Closed norman784 closed 10 years ago

norman784 commented 11 years ago

how can I assign an default dynamic hash to a field?

for example:

class App.Application extends Tower.Model
  # something like
  @field 'secret', type: 'Hash', , default: -> if @isNew() then doHash() else @get("secret")
  @field 'name', type: 'String'

  @timestamps()

  # my custom function
  doHash: ->
    return crypto('md5').update(Time.now, 'utf-8', 'hex')
lancejpollard commented 11 years ago

The defaults work by first checking if the field is undefined, and if so, it will call the function:

packages/tower-model/shared/attribute.coffee#L117-L119, specifically:

# when you call `record.get('x')`, and it's undefined and you've defined a default value...
# ...
value = @getAttribute(key)
value = field.defaultValue(@) if value == undefined
field.decode(value, @)
# ...

The way you defined the default is pretty much correct, the only thing is that type: 'Hash' is a ruby-like hash, or simple JavaScript object, such as {key: 'value', key2: 'value2'} (for more info on JavaScript hash vs. object, see this: underscore/test/objects.js#L421-L449). So I would just change it to type: 'String'. Also, that crypto module only works on the server, so you might also need to check if Tower.isServer first.

Also, Tower is adding many useful/rails-like helpers to underscore, such as date helpers, so you can use those too (Time.now doesn't exist in Tower, but _.now does, more here: [packages/tower-support/shared/format.coffee#L69-L121](https://github.com/viatropos/tower/blob/00c4527004b0015a228640467245ea8d929f87b0/packages/tower-support/shared/format.coffee#L69-L121, we've only implemented a few so far but the main date helpers exist). Sidenote: currently, _.now is just new Date, so why not just use new Date? The reason is I'm thinking of adding functionality so that, if you wanted to run your app in the past (maybe you want to generate fake data where createdAt etc. is in the past), whenever you called _.now() it will be "now" in the past's frame of reference. You can't easily do that if you have new Date all through your code.

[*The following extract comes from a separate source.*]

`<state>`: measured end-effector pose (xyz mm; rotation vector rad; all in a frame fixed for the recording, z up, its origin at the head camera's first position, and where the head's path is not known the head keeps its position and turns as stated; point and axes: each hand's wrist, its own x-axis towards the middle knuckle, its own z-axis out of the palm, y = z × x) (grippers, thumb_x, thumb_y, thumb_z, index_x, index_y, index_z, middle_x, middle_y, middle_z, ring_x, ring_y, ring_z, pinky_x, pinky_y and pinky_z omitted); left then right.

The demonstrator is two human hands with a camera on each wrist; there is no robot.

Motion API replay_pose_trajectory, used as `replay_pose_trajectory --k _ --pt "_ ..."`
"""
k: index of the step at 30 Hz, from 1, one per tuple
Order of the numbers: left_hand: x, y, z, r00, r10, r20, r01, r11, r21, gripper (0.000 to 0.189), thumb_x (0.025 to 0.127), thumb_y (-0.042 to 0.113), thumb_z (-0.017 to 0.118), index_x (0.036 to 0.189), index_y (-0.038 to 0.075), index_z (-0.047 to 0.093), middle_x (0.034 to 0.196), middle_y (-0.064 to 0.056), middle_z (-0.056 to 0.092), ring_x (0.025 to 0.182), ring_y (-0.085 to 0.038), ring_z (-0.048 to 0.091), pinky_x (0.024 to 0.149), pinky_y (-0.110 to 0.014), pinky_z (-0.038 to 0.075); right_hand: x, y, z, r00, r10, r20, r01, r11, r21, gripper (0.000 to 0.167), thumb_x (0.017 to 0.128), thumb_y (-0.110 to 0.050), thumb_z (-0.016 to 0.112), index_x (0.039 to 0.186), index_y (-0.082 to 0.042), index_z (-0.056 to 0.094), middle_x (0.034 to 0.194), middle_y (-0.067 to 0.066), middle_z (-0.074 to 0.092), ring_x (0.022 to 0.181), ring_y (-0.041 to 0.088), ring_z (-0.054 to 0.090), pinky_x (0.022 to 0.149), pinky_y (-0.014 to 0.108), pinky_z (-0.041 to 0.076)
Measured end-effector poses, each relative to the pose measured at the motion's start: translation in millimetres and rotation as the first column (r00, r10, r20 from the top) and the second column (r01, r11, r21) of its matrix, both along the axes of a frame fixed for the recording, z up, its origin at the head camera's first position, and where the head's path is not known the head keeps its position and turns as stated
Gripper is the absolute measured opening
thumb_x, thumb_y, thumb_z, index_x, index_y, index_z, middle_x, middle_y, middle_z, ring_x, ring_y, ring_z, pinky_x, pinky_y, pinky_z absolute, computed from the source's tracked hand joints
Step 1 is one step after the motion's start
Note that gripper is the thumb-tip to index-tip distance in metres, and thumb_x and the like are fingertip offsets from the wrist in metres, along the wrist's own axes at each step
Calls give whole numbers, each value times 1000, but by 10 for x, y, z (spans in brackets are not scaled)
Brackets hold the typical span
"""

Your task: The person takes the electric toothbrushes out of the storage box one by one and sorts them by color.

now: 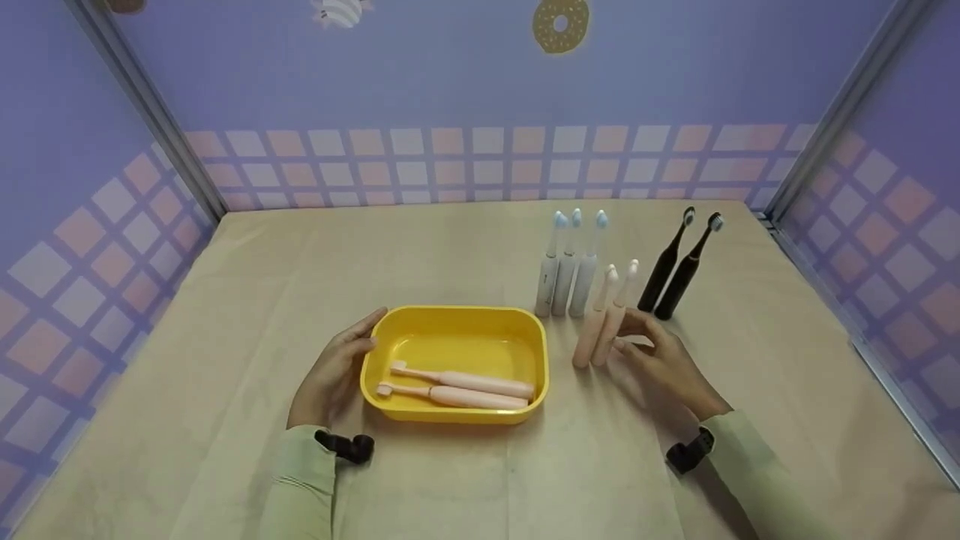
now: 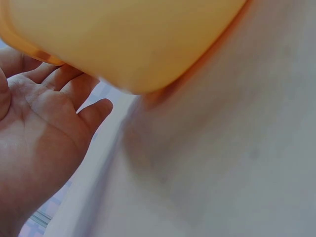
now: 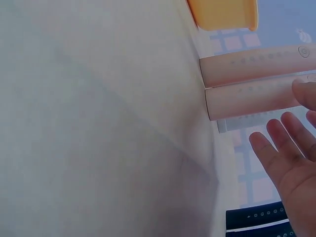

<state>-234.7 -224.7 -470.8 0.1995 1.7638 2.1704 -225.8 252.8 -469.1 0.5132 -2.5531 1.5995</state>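
My left hand [image 1: 334, 367] rests against the left end of a yellow plastic bin [image 1: 469, 319], its fingers along the outer wall in the left wrist view. Inside, two pink electric toothbrushes [image 1: 480, 397] lie side by side, heads to the left. Right of the bin, two more pink toothbrushes [image 1: 587, 341] stand upright, close together. My right hand [image 1: 664, 360] pinches the right-hand one between thumb and index finger. In the right wrist view the thumb [image 3: 305, 94] lies on its handle, with the other fingers spread below.
Three white electric toothbrushes [image 1: 564, 281] stand upright behind the pink pair. Two black ones [image 1: 679, 281] stand to their right, just beyond my right hand. A beige cloth [image 1: 315, 255] covers the table, with patterned walls [image 1: 450, 75] at the back and sides.
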Motion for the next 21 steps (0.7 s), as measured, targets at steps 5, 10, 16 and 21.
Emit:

Finally, instead of checking @isNew, if all you care about is if secret is undefined, then you can simplify the default function.

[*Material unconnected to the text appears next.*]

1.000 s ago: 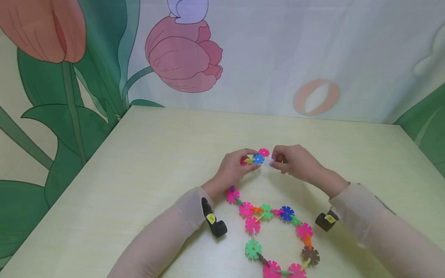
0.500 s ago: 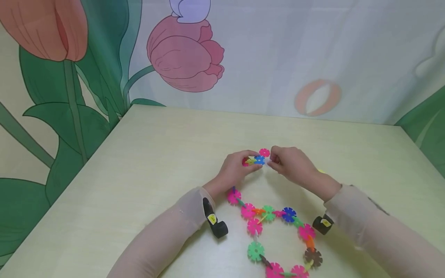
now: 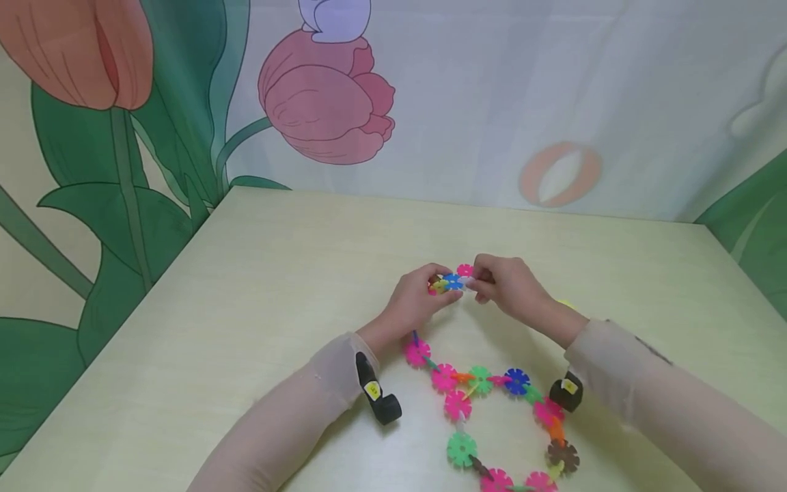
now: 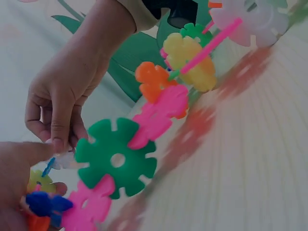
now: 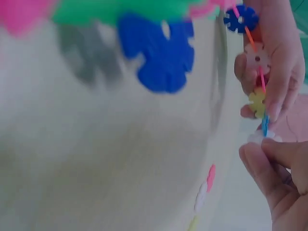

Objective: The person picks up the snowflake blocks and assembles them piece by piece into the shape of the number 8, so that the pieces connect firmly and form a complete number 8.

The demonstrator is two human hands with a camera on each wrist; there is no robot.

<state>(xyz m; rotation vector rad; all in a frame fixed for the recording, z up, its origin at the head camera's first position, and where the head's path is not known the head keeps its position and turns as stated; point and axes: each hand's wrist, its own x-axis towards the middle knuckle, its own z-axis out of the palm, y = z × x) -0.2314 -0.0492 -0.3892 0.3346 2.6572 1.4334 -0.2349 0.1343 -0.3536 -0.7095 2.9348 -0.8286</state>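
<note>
Slotted plastic snowflake discs are joined into a chain (image 3: 457, 405) of many colours. My left hand (image 3: 406, 304) grips the chain's end, where a blue disc (image 3: 453, 281) sticks out past the fingers. A yellow disc (image 5: 257, 101) comes just before the blue one. My right hand (image 3: 515, 290) pinches a white disc (image 5: 258, 137) between thumb and forefinger, right at the blue disc's edge. In the left wrist view, the chain with its green disc (image 4: 118, 159) passes close in front of both hands.
On the light table (image 3: 295, 287), the chain forms a loop toward the front, cut off by the view's lower edge. Beyond the hands lies a pink disc (image 3: 464, 270). A yellow piece (image 3: 565, 303) shows behind the right wrist. A flower-printed cloth (image 3: 455, 102) hangs at the back.
My right hand has moved left, bringing the white disc up against the blue one. The left hand stays nearly in place, and the loop on the table has shifted slightly right and toward the front.
</note>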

So this is the end result:

class App.Application extends Tower.Model
  @field 'secret', type: 'String', default: -> @doHash()
  @field 'name', type: 'String'

  @timestamps()

  doHash: ->
    crypto('md5').update(_.now(), 'utf-8', 'hex') if Tower.isServer

Let me know if that works.

norman784 commented 11 years ago

Let me check it... how I load external libs? just put under the vendors folder? or towerjs autoloads all the node_modules?

lancejpollard commented 11 years ago

To load external libs, you can just install the node module through npm and require it:

doHash: ->
  require('crypto')('md5').update(_.now(), 'utf-8', 'hex') if Tower.isServer

Node uses CommonJS which just asks that you require(moduleName) any module you want.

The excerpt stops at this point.